** EXERCISE AIM **
The complete listing, repeated precisely, must form the answer.

-------- DATASET EXTRACT

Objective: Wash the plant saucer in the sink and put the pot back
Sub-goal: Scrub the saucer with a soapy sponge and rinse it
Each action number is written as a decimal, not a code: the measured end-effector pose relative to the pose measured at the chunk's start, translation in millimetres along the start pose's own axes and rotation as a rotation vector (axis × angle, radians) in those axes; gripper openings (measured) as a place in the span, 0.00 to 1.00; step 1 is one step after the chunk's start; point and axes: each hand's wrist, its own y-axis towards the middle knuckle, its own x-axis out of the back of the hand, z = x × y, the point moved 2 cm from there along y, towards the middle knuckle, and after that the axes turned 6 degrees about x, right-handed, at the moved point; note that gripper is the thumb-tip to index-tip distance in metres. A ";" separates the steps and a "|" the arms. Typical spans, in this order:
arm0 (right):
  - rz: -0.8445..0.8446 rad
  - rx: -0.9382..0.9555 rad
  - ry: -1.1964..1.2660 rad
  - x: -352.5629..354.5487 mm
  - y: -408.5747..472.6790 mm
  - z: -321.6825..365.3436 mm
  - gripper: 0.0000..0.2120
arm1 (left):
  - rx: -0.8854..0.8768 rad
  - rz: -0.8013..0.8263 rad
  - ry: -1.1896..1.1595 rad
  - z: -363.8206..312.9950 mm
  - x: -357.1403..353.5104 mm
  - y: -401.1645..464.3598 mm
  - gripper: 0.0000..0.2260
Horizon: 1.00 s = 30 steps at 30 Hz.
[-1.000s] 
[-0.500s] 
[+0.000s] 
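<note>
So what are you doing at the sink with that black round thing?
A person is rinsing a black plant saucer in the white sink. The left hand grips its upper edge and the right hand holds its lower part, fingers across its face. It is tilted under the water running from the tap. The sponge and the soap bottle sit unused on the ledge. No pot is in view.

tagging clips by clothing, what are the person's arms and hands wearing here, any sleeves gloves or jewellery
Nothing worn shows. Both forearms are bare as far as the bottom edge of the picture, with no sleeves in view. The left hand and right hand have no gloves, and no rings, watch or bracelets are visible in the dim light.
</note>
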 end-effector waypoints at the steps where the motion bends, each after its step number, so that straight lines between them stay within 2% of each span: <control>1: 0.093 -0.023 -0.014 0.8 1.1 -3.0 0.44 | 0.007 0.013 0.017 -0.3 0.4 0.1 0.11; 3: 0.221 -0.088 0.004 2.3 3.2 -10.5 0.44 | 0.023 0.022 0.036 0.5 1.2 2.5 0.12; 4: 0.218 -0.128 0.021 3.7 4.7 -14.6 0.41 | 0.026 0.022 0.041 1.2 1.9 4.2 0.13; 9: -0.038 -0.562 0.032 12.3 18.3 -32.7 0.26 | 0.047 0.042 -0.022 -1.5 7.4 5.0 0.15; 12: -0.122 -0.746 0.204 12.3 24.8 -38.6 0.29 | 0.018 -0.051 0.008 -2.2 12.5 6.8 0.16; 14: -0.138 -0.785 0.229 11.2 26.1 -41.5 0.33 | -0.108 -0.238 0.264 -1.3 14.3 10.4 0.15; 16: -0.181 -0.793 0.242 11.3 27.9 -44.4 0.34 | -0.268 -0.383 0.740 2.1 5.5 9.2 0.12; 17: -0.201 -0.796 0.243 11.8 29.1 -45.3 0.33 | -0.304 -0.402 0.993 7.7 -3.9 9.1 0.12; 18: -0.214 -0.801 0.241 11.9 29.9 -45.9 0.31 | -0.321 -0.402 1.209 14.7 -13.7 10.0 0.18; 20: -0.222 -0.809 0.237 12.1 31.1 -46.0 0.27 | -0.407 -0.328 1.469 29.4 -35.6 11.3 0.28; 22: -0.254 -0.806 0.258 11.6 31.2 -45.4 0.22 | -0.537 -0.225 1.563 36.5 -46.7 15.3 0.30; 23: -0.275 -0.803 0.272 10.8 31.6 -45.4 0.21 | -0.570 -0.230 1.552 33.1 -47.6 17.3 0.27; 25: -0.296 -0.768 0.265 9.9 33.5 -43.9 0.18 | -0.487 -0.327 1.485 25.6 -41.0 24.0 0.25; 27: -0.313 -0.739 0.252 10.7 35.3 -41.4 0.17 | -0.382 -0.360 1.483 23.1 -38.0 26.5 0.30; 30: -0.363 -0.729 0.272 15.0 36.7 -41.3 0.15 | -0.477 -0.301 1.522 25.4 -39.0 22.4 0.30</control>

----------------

** PROBLEM SOLUTION **
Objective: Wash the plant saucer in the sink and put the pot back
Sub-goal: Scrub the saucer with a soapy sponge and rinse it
Each action number is written as a decimal, not a code: the measured end-effector pose relative to the pose measured at the chunk's start, translation in millimetres along the start pose's own axes and rotation as a rotation vector (axis × angle, radians) in those axes; gripper openings (measured) as a place in the span, 0.00 to 1.00; step 1 is one step after the chunk's start; point and axes: each hand's wrist, its own y-axis towards the middle knuckle, its own x-axis out of the back of the hand, z = x × y, the point moved 2 cm from there along y, towards the middle knuckle, and after that the axes turned 6 degrees about x, right-handed, at the moved point; note that gripper is the thumb-tip to index-tip distance in metres. A ";" separates the steps and a "|" the arms. Typical spans, in this order:
arm0 (right):
  - rz: -0.8445..0.8446 rad
  - rx: -0.9382..0.9555 rad
  - ry: -1.1964..1.2660 rad
  - x: -352.5629..354.5487 mm
  - y: -408.5747..472.6790 mm
  - z: -321.6825..365.3436 mm
  - gripper: 0.0000..0.2120
arm1 (left):
  - rx: -0.8854..0.8768 rad
  - rz: -0.8013..0.8263 rad
  - ry: -1.1896..1.1595 rad
  - z: -363.8206..312.9950 mm
  - x: -357.1403..353.5104 mm
  - y: -401.1645..464.3598 mm
  - gripper: 0.0000..0.2260
Horizon: 1.00 s = 30 steps at 30 Hz.
[-1.000s] 
[-0.500s] 
[+0.000s] 
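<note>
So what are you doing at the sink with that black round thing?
A person is rinsing a black plant saucer in the white sink. The left hand grips its upper edge and the right hand holds its lower part, fingers across its face. It is tilted under the water running from the tap. The sponge and the soap bottle sit unused on the ledge. No pot is in view.

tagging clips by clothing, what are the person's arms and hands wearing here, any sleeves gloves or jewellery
Nothing worn shows. Both forearms are bare as far as the bottom edge of the picture, with no sleeves in view. The left hand and right hand have no gloves, and no rings, watch or bracelets are visible in the dim light.
</note>
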 end-effector waypoints at the steps where the motion bends, each after its step number, so that straight lines between them stay within 2% of each span: <control>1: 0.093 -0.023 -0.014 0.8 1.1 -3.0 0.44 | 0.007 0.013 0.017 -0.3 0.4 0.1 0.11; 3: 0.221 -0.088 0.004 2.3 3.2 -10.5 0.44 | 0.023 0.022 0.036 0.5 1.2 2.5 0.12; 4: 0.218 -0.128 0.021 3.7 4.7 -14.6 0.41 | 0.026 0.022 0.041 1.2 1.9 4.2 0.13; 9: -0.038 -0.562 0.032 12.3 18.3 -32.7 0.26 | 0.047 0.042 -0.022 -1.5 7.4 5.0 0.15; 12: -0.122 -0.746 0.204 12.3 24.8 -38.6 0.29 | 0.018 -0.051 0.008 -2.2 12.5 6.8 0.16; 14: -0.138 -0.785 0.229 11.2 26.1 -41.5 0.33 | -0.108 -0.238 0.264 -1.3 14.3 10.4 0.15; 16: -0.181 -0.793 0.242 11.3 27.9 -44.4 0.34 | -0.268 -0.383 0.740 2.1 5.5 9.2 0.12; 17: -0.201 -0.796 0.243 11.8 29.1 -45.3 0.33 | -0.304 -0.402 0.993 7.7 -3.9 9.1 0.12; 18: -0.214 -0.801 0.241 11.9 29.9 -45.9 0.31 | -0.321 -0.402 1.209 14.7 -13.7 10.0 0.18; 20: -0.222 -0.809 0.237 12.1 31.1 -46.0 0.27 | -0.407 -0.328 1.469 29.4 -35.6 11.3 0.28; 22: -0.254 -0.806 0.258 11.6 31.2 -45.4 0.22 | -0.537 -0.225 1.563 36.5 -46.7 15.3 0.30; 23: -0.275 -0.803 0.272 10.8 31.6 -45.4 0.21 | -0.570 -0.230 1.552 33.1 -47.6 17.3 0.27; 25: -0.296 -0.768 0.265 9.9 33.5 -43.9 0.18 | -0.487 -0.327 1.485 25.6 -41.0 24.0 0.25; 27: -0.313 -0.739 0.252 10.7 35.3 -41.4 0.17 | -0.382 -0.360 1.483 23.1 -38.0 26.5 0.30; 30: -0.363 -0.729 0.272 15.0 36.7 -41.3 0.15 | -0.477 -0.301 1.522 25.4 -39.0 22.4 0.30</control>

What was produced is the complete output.